A company that sells aviation fuel and leases hangar space at Chattanooga Metropolitan Airport wants a federal investigation into federal grants the airport used for a rival service.
In a letter to the Chattanooga City Council and other public officials, TAC Air said that unfair competition was created when the airport built and recently started running a new fixed-base operation at Lovell Field.
"TAC Air welcomes competition as long as the same rules apply to everyone," said Greg Arnold, chief executive of Truman Arnold Cos. "I am asking for your consideration to intervene in this situation to ensure a 'level playing field' exists for all FBO operators at Chattanooga Metropolitan Airport."
The airport's chief executive declined immediate comment, saying it appears that issues raised by TAC Air will be resolved through the FAA's "routine administrative proceeding."
Airport chief Mike Landguth said it will give the FAA an opportunity to "once again review the questions raised in this letter and issue their findings before we make any public statements.
"In the meantime, we will continue working with all of our airport partners to provide the highest level of service and competitive pricing for our customers," he said in a statement.
Kathleen Bergen, an FAA spokeswoman, said Monday the FAA is aware of TAC Air's concerns about the airport.
However, she said, the FAA does not have a formal complaint from TAC Air and is not conducting an investigation.
Last month, the airport officially opened a $5 million general aviation terminal and hangar. A state grant paid for about 90 percent of the cost while the airport took care of the rest out of its operations budget. Also, about $3 million in federal stimulus money was used to pave an aircraft parking area at the site.
Airport and city officials said the operations, managed by Wilson Air, will help give Lovell Field a facility that's needed to better compete for general aviation business.
But in the letter sent to U.S. Rep. Chuck Fleischmann, R-Chattanooga, and U.S. Sens. Bob Corker and Lamar Alexander, both R-Tennessee, TAC Air cites activity by the airport that's "not only improper but unethical."

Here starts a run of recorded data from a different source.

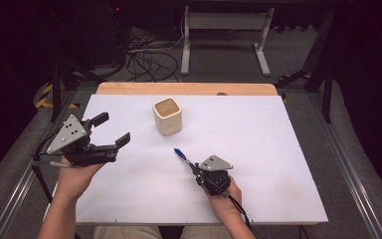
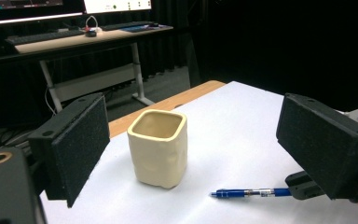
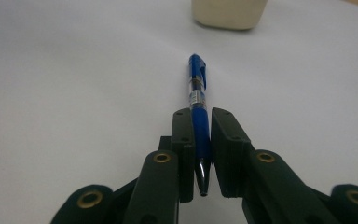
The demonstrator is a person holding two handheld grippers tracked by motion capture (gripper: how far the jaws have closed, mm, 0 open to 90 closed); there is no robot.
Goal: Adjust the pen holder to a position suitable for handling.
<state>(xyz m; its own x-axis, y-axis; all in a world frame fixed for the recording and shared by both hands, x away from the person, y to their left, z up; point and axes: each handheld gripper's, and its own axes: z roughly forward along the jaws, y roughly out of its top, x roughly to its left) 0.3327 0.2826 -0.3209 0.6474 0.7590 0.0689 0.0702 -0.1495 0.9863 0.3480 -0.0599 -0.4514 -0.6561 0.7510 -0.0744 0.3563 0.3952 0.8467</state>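
Lower right of centre, our right gripper (image 1: 195,168) clamps the blue pen (image 3: 197,88); our left gripper (image 1: 110,130) gapes. Next, probably, tip it into the cream cup (image 1: 167,116).

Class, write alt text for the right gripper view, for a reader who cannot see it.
The right gripper has its two black jaws closed on a blue pen, which points away across the white table. The base of a cream cup stands beyond it.
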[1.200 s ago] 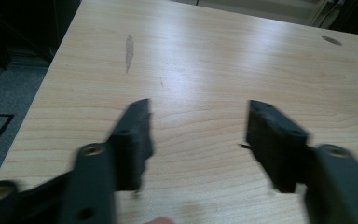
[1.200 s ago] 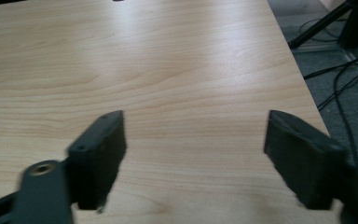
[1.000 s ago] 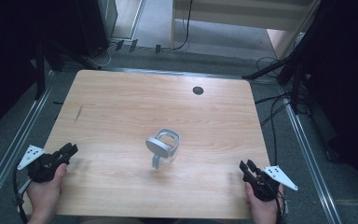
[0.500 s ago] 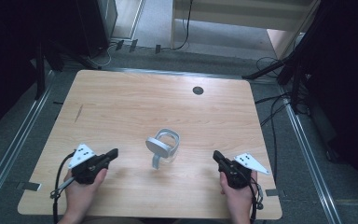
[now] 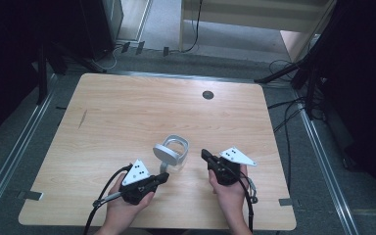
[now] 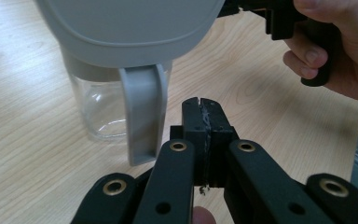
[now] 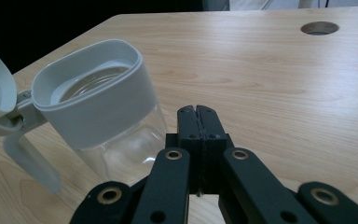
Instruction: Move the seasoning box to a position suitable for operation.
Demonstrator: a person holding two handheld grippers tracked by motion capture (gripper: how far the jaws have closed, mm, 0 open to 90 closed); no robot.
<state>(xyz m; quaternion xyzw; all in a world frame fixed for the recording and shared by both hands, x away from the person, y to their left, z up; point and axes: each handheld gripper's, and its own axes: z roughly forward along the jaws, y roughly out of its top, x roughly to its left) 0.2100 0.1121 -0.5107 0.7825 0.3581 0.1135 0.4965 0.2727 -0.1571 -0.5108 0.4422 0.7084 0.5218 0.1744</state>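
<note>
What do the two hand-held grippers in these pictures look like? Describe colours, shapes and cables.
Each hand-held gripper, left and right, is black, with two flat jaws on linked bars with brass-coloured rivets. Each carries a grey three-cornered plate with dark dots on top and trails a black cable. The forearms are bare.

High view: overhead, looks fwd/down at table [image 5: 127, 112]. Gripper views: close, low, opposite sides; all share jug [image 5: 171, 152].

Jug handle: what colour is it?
Light grey, like the jug's collar; the handle shows best in the left gripper view.
</note>
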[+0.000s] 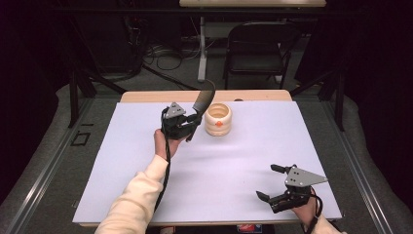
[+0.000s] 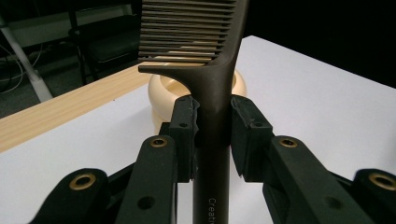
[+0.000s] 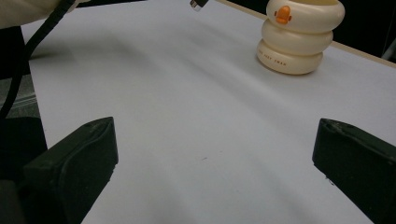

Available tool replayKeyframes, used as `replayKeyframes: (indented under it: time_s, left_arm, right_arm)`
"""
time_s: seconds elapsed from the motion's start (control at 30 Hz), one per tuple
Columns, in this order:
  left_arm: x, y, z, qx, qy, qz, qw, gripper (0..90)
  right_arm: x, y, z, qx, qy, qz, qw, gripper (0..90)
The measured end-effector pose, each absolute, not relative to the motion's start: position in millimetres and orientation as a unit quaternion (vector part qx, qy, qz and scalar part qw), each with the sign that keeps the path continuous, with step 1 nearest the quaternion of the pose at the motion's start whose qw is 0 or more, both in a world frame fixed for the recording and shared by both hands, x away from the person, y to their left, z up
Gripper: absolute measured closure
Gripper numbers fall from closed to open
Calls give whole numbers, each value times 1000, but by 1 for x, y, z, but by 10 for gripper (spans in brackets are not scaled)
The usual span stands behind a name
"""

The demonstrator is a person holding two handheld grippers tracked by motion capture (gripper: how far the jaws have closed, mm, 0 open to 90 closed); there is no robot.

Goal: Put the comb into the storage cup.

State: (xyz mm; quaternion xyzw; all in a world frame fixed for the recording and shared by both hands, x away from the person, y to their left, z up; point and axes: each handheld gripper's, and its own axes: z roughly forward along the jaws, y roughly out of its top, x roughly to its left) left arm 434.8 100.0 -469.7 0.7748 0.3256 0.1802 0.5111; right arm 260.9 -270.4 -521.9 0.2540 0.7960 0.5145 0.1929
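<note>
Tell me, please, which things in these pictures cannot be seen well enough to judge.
- Comb: in the left gripper view the top edge cuts its teeth off, and the print on its handle runs out of the bottom edge.
- Cream holder: its inside is hidden by its own rim in the right gripper view; the small print on its base is too small to read.
- Right gripper: the bottom edge of the high view cuts off the hand that holds it.

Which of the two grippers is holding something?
The left gripper, clamped on the dark comb beside the cream holder; the right gripper is open and empty.
</note>
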Motion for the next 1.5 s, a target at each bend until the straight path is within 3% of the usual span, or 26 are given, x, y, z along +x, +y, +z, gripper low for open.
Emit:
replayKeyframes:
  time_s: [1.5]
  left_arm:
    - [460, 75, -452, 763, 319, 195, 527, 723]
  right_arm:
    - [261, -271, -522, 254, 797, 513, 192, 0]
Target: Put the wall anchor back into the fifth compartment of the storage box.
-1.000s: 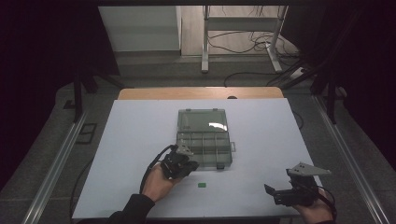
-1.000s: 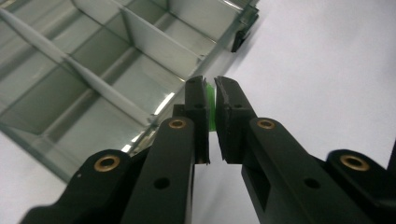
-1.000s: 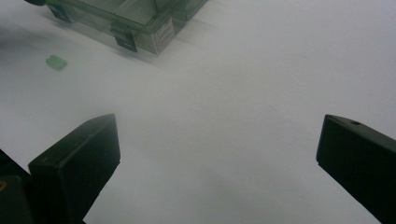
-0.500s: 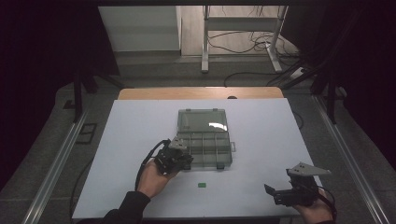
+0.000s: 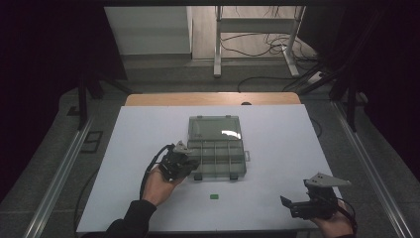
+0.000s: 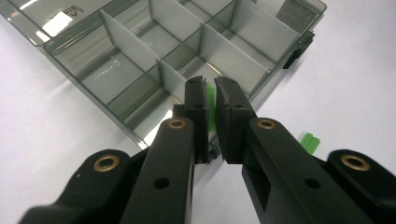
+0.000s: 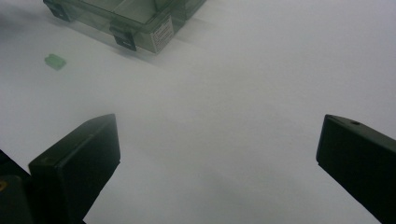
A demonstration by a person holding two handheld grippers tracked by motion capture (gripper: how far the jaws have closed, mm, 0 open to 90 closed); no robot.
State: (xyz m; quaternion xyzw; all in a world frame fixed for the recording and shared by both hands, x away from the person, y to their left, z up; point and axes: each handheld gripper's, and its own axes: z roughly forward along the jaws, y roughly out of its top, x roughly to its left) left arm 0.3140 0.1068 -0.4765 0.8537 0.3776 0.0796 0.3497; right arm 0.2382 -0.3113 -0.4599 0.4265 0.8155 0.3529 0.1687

The Texarkana, Texas-based company said Chattanooga's airport has created an environment where a private business must now compete with a government-owned and subsidized facility.
For example, Arnold said TAC Air had tried to offer self-service aviation gas to airport users, but Landguth denied the request based on a lack of minimum standards to govern the operations. Arnold said the new aircraft service operated by Wilson Air includes a self-service fuel facility.
"So instead of allowing private business to fund these projects, Mr. Landguth convinced his board that it would make more sense to utilize public dollars for these projects, putting taxpayers at risk," the TAC Air CEO said.
Arnold said Memphis-based Wilson Air has not indicated it will provide aircraft maintenance services, which he claimed is a violation of the airport's minimum standards.
"Shortly after the management contract was signed with Wilson, Mr. Landguth issued a proposed set of changes to the airport's minimum standards," Arnold said, adding that the requirement to provide aircraft maintenance was eliminated.
Arnold said the move is an attempt to accommodate the Airport Authority's new general aviation facility "with total disregard for the established minimum standards and FAA policy and procedure."
He also mentions a bill introduced by U.S. Rep. John Duncan Jr., R-Tenn., in April that would establish a general policy for the federal government to rely on commercial sources to supply products and services it needs.
"TAC Air supports this legislation to prevent situations like what has happened at Chattanooga from happening at any other airport," Arnold said.
TAC Air said 30 percent of its hangar space is now empty and the addition of the new Wilson Air terminal "will only serve to flood the market with unneeded capacity."
Patrick Newton, communications director for Rep. Duncan, said Duncan has introduced the Freedom from Government Competition Act in previous Congresses going back to the 1990s and it was not done because of any specific issue at the Chattanooga airport.
David Edwards, TAC Air's marketing director, said the Duncan legislation is "on point."
"It's no different from what we've been saying from day one that this is an issue of government versus the free market," he said.